Instructions for the task
Give the number of lines in the records below that hold "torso"; nothing else is needed.

Provided material START

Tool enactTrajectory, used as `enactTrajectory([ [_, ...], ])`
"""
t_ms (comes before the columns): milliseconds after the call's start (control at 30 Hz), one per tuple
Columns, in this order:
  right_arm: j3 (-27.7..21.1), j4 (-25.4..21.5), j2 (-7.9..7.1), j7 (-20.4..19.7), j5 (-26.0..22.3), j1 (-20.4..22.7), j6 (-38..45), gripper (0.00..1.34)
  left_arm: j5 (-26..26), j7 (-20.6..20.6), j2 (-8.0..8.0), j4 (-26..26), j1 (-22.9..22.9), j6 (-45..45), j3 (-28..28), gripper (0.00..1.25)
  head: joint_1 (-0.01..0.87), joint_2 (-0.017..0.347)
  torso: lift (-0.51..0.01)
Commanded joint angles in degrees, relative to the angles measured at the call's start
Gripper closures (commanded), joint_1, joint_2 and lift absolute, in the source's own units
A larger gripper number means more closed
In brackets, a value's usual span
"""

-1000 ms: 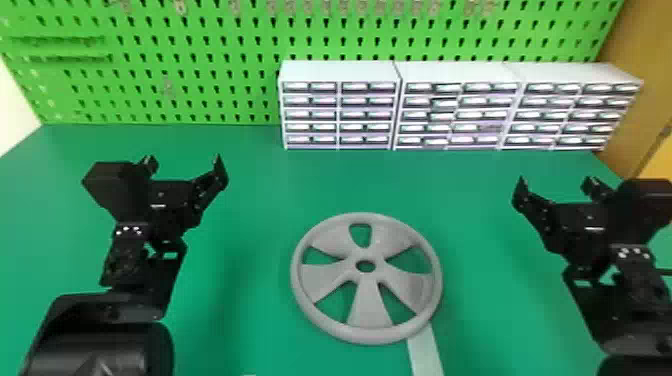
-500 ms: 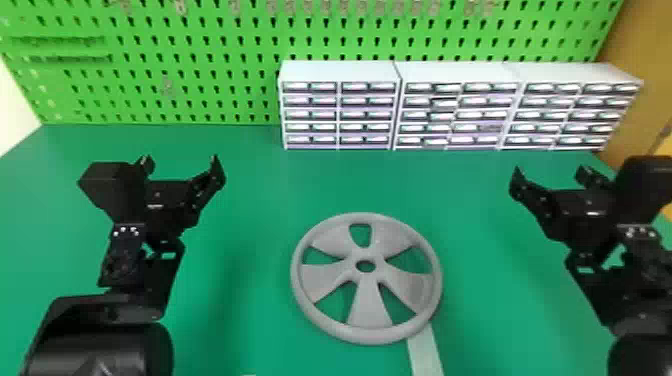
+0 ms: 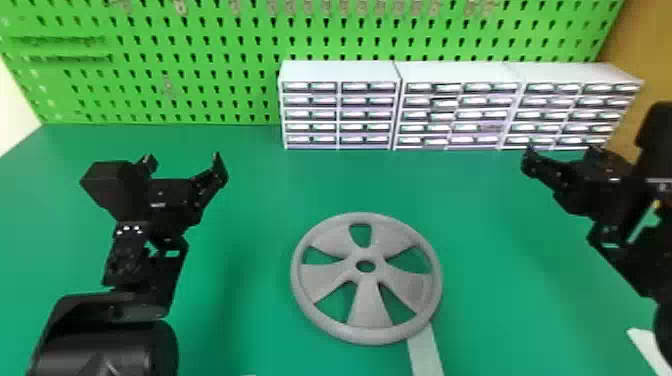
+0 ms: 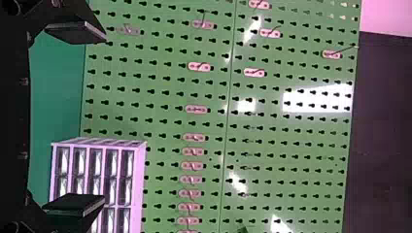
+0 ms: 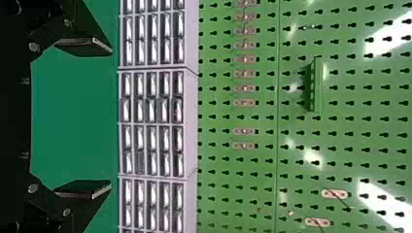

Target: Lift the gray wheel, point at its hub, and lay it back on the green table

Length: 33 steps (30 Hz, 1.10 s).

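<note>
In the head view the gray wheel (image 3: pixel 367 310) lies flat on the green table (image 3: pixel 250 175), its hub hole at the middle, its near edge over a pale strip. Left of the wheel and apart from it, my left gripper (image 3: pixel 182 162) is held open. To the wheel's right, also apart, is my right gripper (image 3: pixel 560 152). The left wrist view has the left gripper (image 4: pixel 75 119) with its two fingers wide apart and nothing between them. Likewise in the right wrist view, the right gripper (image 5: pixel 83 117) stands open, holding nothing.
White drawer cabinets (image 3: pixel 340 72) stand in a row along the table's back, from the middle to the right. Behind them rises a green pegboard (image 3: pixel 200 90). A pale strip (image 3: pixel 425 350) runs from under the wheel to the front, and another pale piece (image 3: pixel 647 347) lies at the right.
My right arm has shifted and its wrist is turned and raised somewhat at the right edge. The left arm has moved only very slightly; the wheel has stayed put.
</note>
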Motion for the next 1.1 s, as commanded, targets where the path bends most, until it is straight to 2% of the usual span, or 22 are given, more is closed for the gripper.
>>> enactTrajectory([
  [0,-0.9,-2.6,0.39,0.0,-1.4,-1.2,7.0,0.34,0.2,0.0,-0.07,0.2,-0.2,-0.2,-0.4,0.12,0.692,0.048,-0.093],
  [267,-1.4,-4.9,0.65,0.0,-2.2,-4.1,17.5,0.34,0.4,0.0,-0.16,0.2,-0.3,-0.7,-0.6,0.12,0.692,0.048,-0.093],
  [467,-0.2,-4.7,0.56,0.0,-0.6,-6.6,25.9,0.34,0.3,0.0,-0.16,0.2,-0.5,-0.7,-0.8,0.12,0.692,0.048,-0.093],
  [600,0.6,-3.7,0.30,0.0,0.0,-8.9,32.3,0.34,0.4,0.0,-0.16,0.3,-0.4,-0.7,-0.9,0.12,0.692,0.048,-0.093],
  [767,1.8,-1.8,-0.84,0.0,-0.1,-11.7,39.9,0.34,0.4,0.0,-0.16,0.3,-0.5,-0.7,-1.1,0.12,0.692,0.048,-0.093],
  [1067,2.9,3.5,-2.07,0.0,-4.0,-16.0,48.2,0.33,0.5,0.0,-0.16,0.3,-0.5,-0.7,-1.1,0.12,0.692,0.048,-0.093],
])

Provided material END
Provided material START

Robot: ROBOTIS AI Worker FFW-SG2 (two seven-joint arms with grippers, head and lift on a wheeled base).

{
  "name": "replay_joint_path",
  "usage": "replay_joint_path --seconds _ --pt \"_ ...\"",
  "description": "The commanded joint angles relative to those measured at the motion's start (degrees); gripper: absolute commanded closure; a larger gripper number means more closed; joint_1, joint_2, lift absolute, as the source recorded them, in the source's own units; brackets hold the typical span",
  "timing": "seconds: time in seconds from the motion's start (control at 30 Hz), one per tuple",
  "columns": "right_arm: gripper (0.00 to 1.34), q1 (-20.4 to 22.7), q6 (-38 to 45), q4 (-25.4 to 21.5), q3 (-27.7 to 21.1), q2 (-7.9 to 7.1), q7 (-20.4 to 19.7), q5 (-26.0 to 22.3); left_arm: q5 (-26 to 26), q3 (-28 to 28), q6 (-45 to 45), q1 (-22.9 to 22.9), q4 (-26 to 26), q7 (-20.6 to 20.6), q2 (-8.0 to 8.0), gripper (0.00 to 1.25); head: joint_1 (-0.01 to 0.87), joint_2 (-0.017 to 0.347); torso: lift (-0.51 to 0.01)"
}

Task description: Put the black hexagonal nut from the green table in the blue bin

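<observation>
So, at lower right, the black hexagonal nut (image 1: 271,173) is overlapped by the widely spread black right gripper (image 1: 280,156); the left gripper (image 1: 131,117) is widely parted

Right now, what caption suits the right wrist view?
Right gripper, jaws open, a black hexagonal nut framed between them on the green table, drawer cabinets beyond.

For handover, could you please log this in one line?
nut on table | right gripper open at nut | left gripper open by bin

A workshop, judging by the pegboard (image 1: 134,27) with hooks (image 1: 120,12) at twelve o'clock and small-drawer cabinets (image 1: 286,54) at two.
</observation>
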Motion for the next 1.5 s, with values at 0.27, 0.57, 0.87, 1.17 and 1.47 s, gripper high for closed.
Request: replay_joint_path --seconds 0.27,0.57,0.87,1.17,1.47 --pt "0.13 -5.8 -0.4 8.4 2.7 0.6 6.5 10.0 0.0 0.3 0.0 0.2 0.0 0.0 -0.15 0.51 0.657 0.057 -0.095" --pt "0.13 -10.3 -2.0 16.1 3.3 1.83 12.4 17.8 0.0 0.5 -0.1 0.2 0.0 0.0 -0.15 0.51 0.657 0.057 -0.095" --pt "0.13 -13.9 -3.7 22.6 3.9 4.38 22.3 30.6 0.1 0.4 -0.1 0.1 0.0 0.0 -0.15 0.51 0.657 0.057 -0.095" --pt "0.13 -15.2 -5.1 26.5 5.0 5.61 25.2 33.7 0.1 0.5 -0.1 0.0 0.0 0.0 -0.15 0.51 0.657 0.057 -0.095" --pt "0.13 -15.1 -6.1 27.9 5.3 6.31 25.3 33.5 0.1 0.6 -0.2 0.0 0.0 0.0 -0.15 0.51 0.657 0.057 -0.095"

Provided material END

Result for this task
2